Since 1984, the U.S. Environmental Protection Agency (EPA) has been aggressively promoting the incineration of hazardous wastes. Some people view this as a positive step--at least the agency is doing something about this problem, they say. But let us not forget that, for more than half its 20-year lifetime, the agency promoted landfills with equal vigor; eventually the public brought forth abundant evidence that landfills were a disaster and only then did EPA, grudgingly, start saying, "We, yes, it is a fact that all landfills leak." Furthermore, despite this official recognition that all landfills leak, EPA has continued to license new landfills on the theory that the agency has an obligation to provide enough waste disposal capacity to keep the cost of waste disposal affordably low for industry. Clearly this attitude puts the agency in a conflict-ofinterest position: they're actively promoting the waste disposal technologies that they also regulate. When the old Atomic Energy Commission (AEC) got itself into this position (promoting nuclear power plants while at the same time regulating them), everyone recognized that this couldn't work--but so far the conflict within EPA over waste disposal has escaped attention.
On the question of EPA promoting incinerators, sooner or later the agency will appear in public, tail between its legs, and say, "Well, yes, incineration is a major source of contamination of the human and natural environments," just as it did with landfills. The scientific literature is now peppered with critical appraisals of incineration technology. Presently, EPA is keeping its finger in the dike, holding back a deluge of criticism that will eventually overwhelm this technology, but even EPA cannot hold back the truth forever.
Why does EPA promote incineration? Because it's a simple (though dirty) fix to a complex problem and because it gives the appearance that the agency knows what it's doing and has things under control and because it minimizes government interference in industrial decision-making. If you don't look into the matter too closely, hazardous waste incineration gives the appearance of solving the hazardous waste problem. In one sense, an incinerator is almost as simple as a landfill. You dig a pit in the ground and throw wastes in; or you build a furnace with a large hole in its face and you throw wastes in. It hardly matters what the wastes contain: one pit, or one furnace, fits all. You don't have enough waste-handling capacity? Just dig another pit, or build another furnace.

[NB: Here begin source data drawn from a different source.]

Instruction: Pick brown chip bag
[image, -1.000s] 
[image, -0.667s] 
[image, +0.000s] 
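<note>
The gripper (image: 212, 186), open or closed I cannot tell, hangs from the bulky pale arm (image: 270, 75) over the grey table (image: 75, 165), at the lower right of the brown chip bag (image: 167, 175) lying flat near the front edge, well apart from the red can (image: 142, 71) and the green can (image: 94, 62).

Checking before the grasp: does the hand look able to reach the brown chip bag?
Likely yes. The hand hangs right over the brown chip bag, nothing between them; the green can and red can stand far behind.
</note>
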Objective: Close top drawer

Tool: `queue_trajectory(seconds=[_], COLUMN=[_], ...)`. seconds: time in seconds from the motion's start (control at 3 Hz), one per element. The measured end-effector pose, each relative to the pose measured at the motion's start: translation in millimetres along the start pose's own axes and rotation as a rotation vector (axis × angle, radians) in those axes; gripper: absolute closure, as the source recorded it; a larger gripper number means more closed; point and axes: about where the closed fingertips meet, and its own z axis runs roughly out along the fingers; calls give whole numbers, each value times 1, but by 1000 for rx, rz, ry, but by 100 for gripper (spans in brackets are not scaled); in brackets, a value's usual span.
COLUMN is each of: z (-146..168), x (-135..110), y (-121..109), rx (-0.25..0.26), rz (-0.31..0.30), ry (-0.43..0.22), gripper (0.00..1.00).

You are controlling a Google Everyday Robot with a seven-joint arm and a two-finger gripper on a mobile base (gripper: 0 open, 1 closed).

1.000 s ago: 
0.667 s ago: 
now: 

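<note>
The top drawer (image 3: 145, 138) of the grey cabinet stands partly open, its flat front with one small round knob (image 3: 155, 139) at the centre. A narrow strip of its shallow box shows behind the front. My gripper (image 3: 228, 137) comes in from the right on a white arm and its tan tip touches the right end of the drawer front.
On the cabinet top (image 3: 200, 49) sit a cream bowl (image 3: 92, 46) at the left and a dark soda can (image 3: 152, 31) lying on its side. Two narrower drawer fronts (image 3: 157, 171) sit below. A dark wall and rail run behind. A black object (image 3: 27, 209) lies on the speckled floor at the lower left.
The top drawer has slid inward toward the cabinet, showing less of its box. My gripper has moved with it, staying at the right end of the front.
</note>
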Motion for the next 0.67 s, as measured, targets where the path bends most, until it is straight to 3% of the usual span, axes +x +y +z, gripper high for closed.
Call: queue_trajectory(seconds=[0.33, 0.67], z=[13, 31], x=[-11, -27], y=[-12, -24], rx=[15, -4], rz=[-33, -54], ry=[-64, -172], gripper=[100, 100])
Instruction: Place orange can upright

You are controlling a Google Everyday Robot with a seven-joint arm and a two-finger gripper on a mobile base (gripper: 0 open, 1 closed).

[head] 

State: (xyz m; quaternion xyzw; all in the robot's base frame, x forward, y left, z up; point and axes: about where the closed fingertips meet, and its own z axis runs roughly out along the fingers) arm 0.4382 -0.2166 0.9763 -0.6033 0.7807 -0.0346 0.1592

Furthermore, incineration has two important advantages over landfilling: once wastes have been put through an incinerator, they cannot be traced back to their original source, so the generator of the waste escapes liability. The second advantage is that an incinerator has many parts so an incinerator can be made to appear too complicated for anyone but engineers to understand. Everyone can see that a landfill is nothing but a bathtub in the ground and that all bathtubs will eventually leak. On the other hand, an incinerator can be presented in a way that makes it seem so complex that only a rocket scientist could comprehend it. This allows government to effectively discourage people from participating in decision-making about incinerators. How do we know Bill Reilly's EPA wants to discourage public discussion? Because, for example, in July, 1990, when 37 grass-roots groups asked EPA to hold a public hearing on its proposed new regulations for hazardous waste incinerators, EPA took a page from Nancy Reagan's book and just said No. Perhaps they were afraid they would become addicted to hearing new ideas from the public.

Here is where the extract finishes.